Every year, some sectors catch the fancy of venture capitalists and private equity investors. That explains why only a handful of sectors receive a large chunk of PE/VC allocations. The trigger point could be that these sectors have reached an inflection point or that some feisty entrepreneurs have demonstrated scalable and promising business models. A combination of these factors typically strengthens the investment thesis for private equity investors. VCCircle brings to you five such hot sectors that investors will place their bets on in 2010.
We are not talking about traditional pharma manufacturing. That is an old story. The new-age healthcare delivery businesses is about hospitals, specialised clinical centres, diagnostic chains and medical device companies. Now, these businesses have largely played in commoditised and unorganized part of the value chain. Barring an Apollo Hospital and lately Fortis Healthcare and Max Healthcare, there are no nationally-known private hospital enterprises worth talking about. That is going to change with PE investors backing this sector in a big way.
Now hospital companies in tier II cities or diagnostic chains which have plans to build a national footprint are being courted by investors. Trichy’s Sri Kavery Medical Care and Secunderabad-based Pushpagiri Health Care Hospitals are some non-metro healthcare businesses that have received funding. Investors are on the lookout for hospital chains and diagnostic labs as demand for quality healthcare services is taking away a large share of the wallet spend. This sector claimed private money inflow of $263 million across 16 deals in 2009.
A vast population of rural and urban India is under-banked. They do not have access to basic banking facilities nor do they have access to cheap credit for income generating activities. The result has been an explosion of microfinance institutions (MFIs) who are looking to serve the unbanked poor. Besides the microfinance focused funding institutions, the traditional VC and PE firms are also looking to fund MFIs in India. Hyderabad-based SKS Microfinance led the way by securing funding from firms like Sequoia Capital India and Sandstone Capital. There were 18 MFI deals worth $95 million in India in 2009, signifying the high level of funding activity in the space. Ask any venture capital firm, all of them are looking at financial inclusion as an attractive opportunity. So, potential targets for investments could be a pureplay MFI or service providers in the financial inclusion space such as FINO, a technology company which helps bank reach out to the poor. The attractiveness of this sector also makes it more prone to rising valuations, which could deter some investors.
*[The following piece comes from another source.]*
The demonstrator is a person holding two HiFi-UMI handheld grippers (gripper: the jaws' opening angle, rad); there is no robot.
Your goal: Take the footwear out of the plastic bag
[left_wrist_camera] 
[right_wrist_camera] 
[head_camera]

There are interesting niches in education where private money is keen to park itself. One is the test prep segment where most of the big boys have been taken. In 2009, three test prep companies raked in about $36 million in funding. Ten years ago, they were hardly investment worthy as they were largely one-man shops centred around a particular locality. Today, they make serious money with some players making as high as Rs 150 crore in revenues. Investors are looking at these test prep players to diversify into formal education such as schools, colleges and even universities. Delhi-based FIITJEE raised Rs 100 crore from Matrix Partners India mainly to expand into the formal education segment. So is Kota-based Career Point. Vocational education, skills upgradation and finishing schools are niches which have already attracted funding. VC/PE players may now chase formal education in a big way. Besides, technology companies serving education sector are also a big hit and this trend will continue. In 2009, education sector managed to garner $118 million from VC/PE investments across nine deals.
This is a priority area with the government announcing generation-based incentive for wind and solar energy projects. Now, grid interactive solar energy projects would get a preferential tariff for 25 years, besides zero excise duty for equipment for these projects. As for wind, the government would pay 50 paise per unit of electricity fed into the grid from wind power projects subject to a maximum of Rs 62 lakh per MW. All these efforts are intended to make the sector attractive for investors. Besides solar and wind, small hydro power projects are another area investors are looking at closely. The Ministry of New and Renewable Energy has created a database of potential sites of small hydro aiming to generate about 7000 MW by the end of 12th Plan. It’s counting on private sector to boost energy from small hydro. And of course, rapid urbanization is triggering need for efficient solutions in water treatment and waste recycling. This sector raised $216 million in 12 deals from VC/PE firms in 2009.
Every investor is looking to ride on the domestic consumption as opposed to exports. India is one of the emerging markets where any segment of the consumption basket is under-served and under-exploited in a highly disproportionate way compared to the world average. The demand for fast moving consumer goods such as personal care products, soaps and detergents, and food will continue to grow as the Indian economic growth is expected to grow at a higher clip compared to most other countries. Indians are still new to organized consumer services like beauty salons, centralized cab services, restaurant chains and entertainment businesses like multiplex chains and amusement parks. With changing demographics, the demand for such services will only grow. So a majority of private equity investors are betting on consumption-focused business opportunities. The India consumption story managed to attract $189 million in 17 VC/PE deals in 2009.